Louis Gallois se contente de faire du mécanoindustriel et de délocaliser dans les pays de la zone dollar. Pendant ce temps, sur le terrain, on est en train de dépecer la filière aéronautique française et de détruire des milliers d’emplois sans que le gouvernement dise un mot. C’est scandaleux. Il ne s’agit pas d’être antiAllemands, mais de constater qu’eux ont une véritable politique industrielle. En France, nous n’avons même pas de ministre de l’Industrie. Sur l’affaire Airbus, le gouvernement Fillon se met la tête dans le sable pour ne pas froisser Angela Merkel avant la présidence française de l’Union européenne. (…)

 

Nous nous sommes fait rouler dans la farine par les Allemands. Comme Nicolas Sarkozy s’y était engagé pendant la campagne de la présidentielle, le gouvernement doit reprendre en main l’avenir de la filière aéronautique. On ne peut pas accepter de voir disparaître l’un des fleurons de l’industrie française. (…) Pour l’instant, la ligne d’EADS aujourd’hui, c’est des dividendes pour les actionnaires et des larmes pour les salariés. » Terrible réquisitoire contre cette entreprise en passe de quitter la France, au nom de la « compétitivité », et contre une République sarkozienne oublieuse de ses promesses électorales qui, selon la formule célèbre, « n’engagent que ceux qui y croient »…

 

Les propos du député Gérard Bapt sont confirmés par cette « note blanche, confidentielle, insérée dans le dossier qu’a remis la chambre de commerce et d’industrie (CCI) de Toulouse à la ministre de l’Economie, Christine Lagarde, il y a une semaine » : elle ne laisse aucun doute sur les manœuvres dilatoires des dirigeants allemands d’EADS, dont le président Gallois se fait, en définitive, le complice (à moins qu’il n’en soit le prisonnier ?), en expliquant que « le simulacre de vente des usines allemandes est une honte.
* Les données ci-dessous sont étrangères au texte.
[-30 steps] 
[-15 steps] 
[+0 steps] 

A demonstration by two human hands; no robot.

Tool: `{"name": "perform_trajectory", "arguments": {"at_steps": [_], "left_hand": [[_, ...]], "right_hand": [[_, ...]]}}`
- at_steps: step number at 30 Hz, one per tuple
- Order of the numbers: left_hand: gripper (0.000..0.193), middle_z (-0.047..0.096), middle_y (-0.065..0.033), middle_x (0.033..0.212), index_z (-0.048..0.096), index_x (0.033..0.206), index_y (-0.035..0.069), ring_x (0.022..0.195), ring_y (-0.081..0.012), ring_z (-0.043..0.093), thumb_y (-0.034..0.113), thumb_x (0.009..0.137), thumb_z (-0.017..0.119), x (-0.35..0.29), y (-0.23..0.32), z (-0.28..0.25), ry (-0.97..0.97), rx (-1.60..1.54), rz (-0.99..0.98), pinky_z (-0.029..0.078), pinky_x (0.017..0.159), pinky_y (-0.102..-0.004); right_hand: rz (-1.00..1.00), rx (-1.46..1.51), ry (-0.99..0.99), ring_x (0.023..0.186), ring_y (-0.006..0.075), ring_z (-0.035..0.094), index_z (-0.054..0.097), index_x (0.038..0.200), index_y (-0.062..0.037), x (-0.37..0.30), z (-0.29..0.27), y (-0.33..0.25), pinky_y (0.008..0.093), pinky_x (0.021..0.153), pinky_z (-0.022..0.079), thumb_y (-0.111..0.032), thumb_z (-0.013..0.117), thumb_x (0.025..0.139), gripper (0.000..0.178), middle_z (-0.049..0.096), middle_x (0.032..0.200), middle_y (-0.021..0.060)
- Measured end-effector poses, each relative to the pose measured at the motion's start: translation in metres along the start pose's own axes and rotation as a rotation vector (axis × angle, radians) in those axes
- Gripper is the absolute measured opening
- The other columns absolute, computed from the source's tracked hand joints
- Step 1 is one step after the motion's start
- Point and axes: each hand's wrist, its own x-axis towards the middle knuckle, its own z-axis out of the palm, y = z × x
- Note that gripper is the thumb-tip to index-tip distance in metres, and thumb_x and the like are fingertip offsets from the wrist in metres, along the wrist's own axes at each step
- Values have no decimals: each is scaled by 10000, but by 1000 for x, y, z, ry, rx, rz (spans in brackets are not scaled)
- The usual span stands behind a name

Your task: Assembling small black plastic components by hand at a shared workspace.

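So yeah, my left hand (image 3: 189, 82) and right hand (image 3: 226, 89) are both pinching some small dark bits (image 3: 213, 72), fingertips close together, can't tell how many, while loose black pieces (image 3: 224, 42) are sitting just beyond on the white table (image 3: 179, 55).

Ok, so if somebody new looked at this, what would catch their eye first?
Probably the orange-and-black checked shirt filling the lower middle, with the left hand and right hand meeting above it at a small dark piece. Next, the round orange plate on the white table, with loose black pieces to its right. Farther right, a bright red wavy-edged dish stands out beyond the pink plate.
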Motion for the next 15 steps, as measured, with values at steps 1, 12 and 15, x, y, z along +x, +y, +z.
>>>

EADS devait savoir depuis longtemps qu’elles étaient invendables, que la société qui s’est porté acquéreur était « bidon » et que les allemands n’ont jamais eu l’intention de les vendre. On a tout de même laissé ce simulacre de processus se dérouler. » A hurler de colère, de rage !

 

Et la note de s’indigner justement en quelques phrases qu’il faudrait rappeler à tous nos gouvernements républicains qui font de la « gouvernance » quand il faudrait faire acte de gouvernement et œuvre d’Etat : « Va-t-on laisser longtemps encore l’Allemagne spolier ouvertement le savoir-faire et la part de travail qui revient à la France, laquelle grâce à Concorde, que les allemands n’ont pas financé, a permis le succès des programmes Airbus ? »

 

Relocalisons Airbus en France ! Après tout, pourquoi pas ? Il serait temps de sortir d’une logique purement comptable ou actionnariale pour penser une véritable politique industrielle française, avec ou sans un ministère attitré.